Program rejuvenasi di Peninsula Island, The Nusa Dua. Foto: ITDC.
Seiring berjalannya pekerjaan di lapangan, sejumlah paket pekerjaan Primer juga menunjukkan perkembangan signifikan seperti pekerjaan peremajaan dan penataan jalan akses Gate AC hingga Peninsula Island yang mencapai progres 30,48 persen; pekerjaan akses Water Blow dan penataan Peninsula Island mencapai progres 74,91 persen; serta pekerjaan instalasi limbah, resapan, dan Ground Water Tank (GWT) mencapai progres 12,63 persen.
General Manager The Nusa Dua I Made Agus Dwiatmika menyampaikan program rejuvenasi ini merupakan bagian dari langkah strategis perusahaan dalam menjaga daya saing The Nusa Dua sebagai destinasi pariwisata premium yang berkelanjutan.
“Rejuvenasi yang kami fokuskan Demi ini di area Peninsula Island, Kagak hanya Buat meningkatkan estetika kawasan, tetapi juga memastikan standar infrastruktur dan fasilitas publik yang lebih adaptif terhadap kebutuhan event Dunia dan wisata berkualitas,” ungkap I Made Agus Dwiatmika seperti dikutip dari keterangan tertulis, Senin, 27 April 2026.

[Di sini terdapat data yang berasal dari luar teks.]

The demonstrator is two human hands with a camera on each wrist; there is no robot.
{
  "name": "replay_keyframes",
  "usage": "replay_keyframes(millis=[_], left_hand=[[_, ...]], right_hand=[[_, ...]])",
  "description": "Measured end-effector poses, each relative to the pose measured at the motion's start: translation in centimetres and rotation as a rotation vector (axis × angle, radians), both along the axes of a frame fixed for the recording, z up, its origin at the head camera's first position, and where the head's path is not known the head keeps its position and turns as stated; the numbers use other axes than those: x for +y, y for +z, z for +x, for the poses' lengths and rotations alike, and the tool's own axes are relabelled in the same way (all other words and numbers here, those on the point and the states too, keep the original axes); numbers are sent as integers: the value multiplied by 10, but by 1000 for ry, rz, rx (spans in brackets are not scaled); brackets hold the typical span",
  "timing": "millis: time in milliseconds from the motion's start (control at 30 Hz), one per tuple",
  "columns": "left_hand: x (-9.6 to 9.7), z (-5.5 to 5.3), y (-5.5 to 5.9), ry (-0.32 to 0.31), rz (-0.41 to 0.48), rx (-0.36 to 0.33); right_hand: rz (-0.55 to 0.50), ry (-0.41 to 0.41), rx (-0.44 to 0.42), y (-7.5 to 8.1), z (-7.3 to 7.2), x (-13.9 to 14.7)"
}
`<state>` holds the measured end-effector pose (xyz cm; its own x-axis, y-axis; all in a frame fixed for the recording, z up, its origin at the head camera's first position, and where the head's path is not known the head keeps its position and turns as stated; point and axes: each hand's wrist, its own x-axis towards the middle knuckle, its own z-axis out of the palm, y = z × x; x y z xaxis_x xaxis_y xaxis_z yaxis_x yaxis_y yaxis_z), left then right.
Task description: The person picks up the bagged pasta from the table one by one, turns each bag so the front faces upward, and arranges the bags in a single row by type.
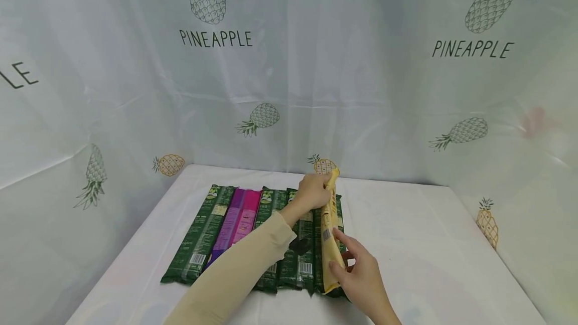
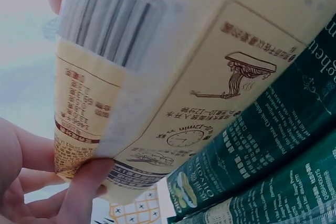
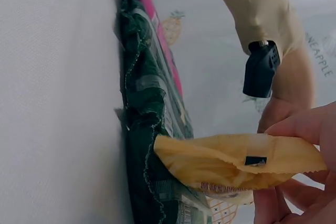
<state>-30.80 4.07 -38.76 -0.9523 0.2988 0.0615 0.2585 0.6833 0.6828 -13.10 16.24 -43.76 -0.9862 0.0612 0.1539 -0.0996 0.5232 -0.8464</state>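
Note:
A long yellow spaghetti packet [image 1: 331, 234] is held at both ends, tilted up on its edge over the rightmost green spaghetti packet [image 1: 341, 222]. My left hand [image 1: 312, 192] reaches across and pinches its far end. In the left wrist view, the fingers [image 2: 89, 187] grip that end beside printed cooking pictures and a barcode. At the near end, my right hand [image 1: 361, 272] holds the packet between thumb and fingers. The right wrist view shows the crimped yellow end close over the green packets, with the right hand [image 3: 299, 177] around it.
To the left lie several green packets [image 1: 198, 237] side by side, with a purple and pink packet [image 1: 244, 212] among them. They rest on a white-covered table [image 1: 406, 245]. Behind stands a pineapple-printed curtain [image 1: 343, 74]. A black wrist camera [image 3: 261, 69] sits on the left sleeve.

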Motion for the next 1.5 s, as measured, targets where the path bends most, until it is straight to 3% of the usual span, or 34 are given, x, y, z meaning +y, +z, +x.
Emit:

Konsentrasi Primer pengerjaan
Sejumlah pekerjaan telah dilaksanakan dengan tetap mengedepankan aspek keselamatan kerja, antara lain penataan area Water Blow yang dilengkapi dengan penambahan fasilitas wedding venue, pembangunan area baru Buat stage, pemasangan batu andesit sebagai finishing jalur pedestrian, penataan jalan akses menuju Peninsula, pembangunan unit-unit resapan air hujan di area jalan kawasan The Bay, serta pengembangan fasilitas pendukung berupa toilet wisatawan dan bale massage bagi Golongan paguyuban.
Selain itu, berbagai langkah strategis juga telah disiapkan, termasuk penguatan pengawasan kualitas Pembangunan, serta pengadaan material Buat mendukung kelancaran pekerjaan di lapangan. Program rejuvenasi Peninsula Island ini sendiri diharap Dapat selesai secara bertahap sesuai Sasaran, sehingga Bisa menghadirkan Persona baru kawasan The Nusa Dua yang lebih terintegrasi, modern, dan berdaya saing Mendunia.
“Upaya ini sekaligus memperkuat posisi The Nusa Dua sebagai world class tourism destination yang mengedepankan kualitas, keberlanjutan, dan pengalaman wisata yang unggul,” tutur I Made Agus Dwiatmika.